New Year’s Eve, with its raucous promises of good things to come, has long been one of my favorite holidays.  For years I was faithful to Dick Clark’s New Year’s Rockin' Eve, dutifully tuning in each December 31st to watch you play ringleader to the mayhem in Times Square, even when you had to start bringing in Ryan Seacrest as backup (a lame substitute for you, Mr. Clark, if I may be so bold).  I even recall one year, when a friend got held up on an international flight, and I recorded your coverage of the stroke of midnight so it could be replayed for him several hours later.  But I have come to realize over the past few days of Khmer New Year celebrations that perhaps Cambodia has a thing or two to teach America about ushering in a new year.  Giant glittering dropped balls, drunken choruses of Auld Lang Syne, and Beyoncé: in these matters, our homeland still clearly has the upper hand.  Other aspects, however, must be more closely considered.

First there is the timing of Khmer New Year, which is governed by the lunar calendar rather than the solar one.  Our own new year always seems destined to play second fiddle to Christmas, overshadowed by that barrage of gift-giving and family obligations.  Who, after all, has the energy to make strict resolutions as the holiday season finally gallops to a finish?  In Cambodia, though, New Year comes during the hottest dog days of summer, with no other holidays to compete.  First there is the desert of long hot afternoons, during which one’s body is up to nothing more strenuous than being parked under a ceiling fan to consider the passing of time, and then, like an oasis, comes the biggest celebration of the year.  One tradition that has emerged is to throw water and baby powder at people, supposedly to symbolically cleanse and freshen them for the upcoming year, but which has the added benefit of rinsing or absorbing the gallons of sweat that everyone is producing.

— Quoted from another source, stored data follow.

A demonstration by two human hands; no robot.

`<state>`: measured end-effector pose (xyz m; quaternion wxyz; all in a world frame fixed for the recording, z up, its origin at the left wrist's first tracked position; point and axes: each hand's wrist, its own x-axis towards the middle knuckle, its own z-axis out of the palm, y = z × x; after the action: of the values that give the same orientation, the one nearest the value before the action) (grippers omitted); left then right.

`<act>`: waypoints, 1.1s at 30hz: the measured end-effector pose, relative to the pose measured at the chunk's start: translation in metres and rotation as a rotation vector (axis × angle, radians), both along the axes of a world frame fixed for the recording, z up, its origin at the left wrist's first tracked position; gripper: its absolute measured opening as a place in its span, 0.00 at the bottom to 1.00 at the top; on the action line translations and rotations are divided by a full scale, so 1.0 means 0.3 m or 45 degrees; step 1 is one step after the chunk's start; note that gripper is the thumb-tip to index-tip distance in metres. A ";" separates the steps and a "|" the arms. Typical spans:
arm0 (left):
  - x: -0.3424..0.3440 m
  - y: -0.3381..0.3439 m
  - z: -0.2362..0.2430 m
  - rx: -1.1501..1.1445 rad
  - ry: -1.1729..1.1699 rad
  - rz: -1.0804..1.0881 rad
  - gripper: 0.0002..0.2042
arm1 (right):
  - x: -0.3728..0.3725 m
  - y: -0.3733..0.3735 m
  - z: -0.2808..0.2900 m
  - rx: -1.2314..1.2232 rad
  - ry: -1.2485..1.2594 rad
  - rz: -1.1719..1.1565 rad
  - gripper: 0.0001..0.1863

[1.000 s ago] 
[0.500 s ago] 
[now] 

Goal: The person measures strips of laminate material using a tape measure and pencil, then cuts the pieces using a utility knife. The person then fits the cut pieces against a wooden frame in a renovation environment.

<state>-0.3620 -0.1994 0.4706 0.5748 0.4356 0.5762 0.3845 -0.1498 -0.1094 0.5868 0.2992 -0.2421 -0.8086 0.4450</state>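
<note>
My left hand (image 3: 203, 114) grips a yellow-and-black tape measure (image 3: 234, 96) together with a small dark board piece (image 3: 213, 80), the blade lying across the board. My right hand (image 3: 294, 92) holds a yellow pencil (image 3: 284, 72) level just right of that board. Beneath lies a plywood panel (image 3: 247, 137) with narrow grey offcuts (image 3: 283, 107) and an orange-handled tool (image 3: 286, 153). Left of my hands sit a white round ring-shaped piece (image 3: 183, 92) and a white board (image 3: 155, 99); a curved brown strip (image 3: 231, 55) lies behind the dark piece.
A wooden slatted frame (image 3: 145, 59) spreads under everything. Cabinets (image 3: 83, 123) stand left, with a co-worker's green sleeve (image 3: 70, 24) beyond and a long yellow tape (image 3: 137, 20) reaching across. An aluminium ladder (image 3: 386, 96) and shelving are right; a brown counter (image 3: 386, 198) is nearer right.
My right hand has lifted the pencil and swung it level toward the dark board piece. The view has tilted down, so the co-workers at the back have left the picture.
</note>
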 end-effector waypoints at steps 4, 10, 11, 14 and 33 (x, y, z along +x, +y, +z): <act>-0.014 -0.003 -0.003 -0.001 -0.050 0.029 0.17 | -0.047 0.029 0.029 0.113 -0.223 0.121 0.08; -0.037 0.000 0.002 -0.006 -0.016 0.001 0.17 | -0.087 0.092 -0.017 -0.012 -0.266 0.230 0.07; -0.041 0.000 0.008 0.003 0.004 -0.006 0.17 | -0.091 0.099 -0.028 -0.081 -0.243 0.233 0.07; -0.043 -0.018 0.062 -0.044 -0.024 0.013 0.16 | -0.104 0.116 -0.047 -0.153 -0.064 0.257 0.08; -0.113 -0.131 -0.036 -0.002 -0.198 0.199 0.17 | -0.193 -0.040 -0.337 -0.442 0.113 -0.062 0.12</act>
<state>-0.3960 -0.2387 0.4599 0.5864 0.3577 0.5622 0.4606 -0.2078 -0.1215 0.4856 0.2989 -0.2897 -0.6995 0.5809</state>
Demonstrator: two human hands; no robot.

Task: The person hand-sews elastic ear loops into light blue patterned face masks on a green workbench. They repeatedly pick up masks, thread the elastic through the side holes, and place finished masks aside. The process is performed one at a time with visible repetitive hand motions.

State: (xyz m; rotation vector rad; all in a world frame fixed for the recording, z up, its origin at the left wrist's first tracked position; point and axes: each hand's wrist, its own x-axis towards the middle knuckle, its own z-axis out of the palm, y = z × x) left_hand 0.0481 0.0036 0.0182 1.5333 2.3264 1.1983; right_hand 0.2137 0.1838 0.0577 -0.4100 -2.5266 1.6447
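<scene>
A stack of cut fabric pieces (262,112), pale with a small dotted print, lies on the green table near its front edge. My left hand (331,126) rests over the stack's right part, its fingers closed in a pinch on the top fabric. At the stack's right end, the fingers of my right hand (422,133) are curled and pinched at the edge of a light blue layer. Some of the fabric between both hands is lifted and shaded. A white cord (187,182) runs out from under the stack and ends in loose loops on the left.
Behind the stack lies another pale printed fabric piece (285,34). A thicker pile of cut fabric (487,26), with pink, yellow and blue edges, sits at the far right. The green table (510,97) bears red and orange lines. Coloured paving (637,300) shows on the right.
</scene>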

On the second matter I am more torn.  Don’t get me wrong—I have always loved the rather debauched nature of American New Year’s Eve.  The high heels, the alcohol, the dancing: it all adds up to a bacchanalian type of revelry that I hold near and dear to my heart.  But Khmer New Year, in spite of having its fair share of drunken parties, seems to maintain a sheen of gentle innocence that is inarguably appealing.  We went to watch some of the students at the Buddhist school play traditional Khmer games.  I’m not sure what I was expecting, but what I got was a bunch of teenagers and young twenty-somethings enthusiastically engaged in musical chairs.  It was heart-achingly sweet, and seemed to hearken back to a time in America’s history that we are both too young to remember.  Even the dance parties seem less about showing off and more about joining in, everyone eager to teach me those delicate apsara wrist circles and a line dance that appeared to be a pigeon-toed version of the Electric Slide.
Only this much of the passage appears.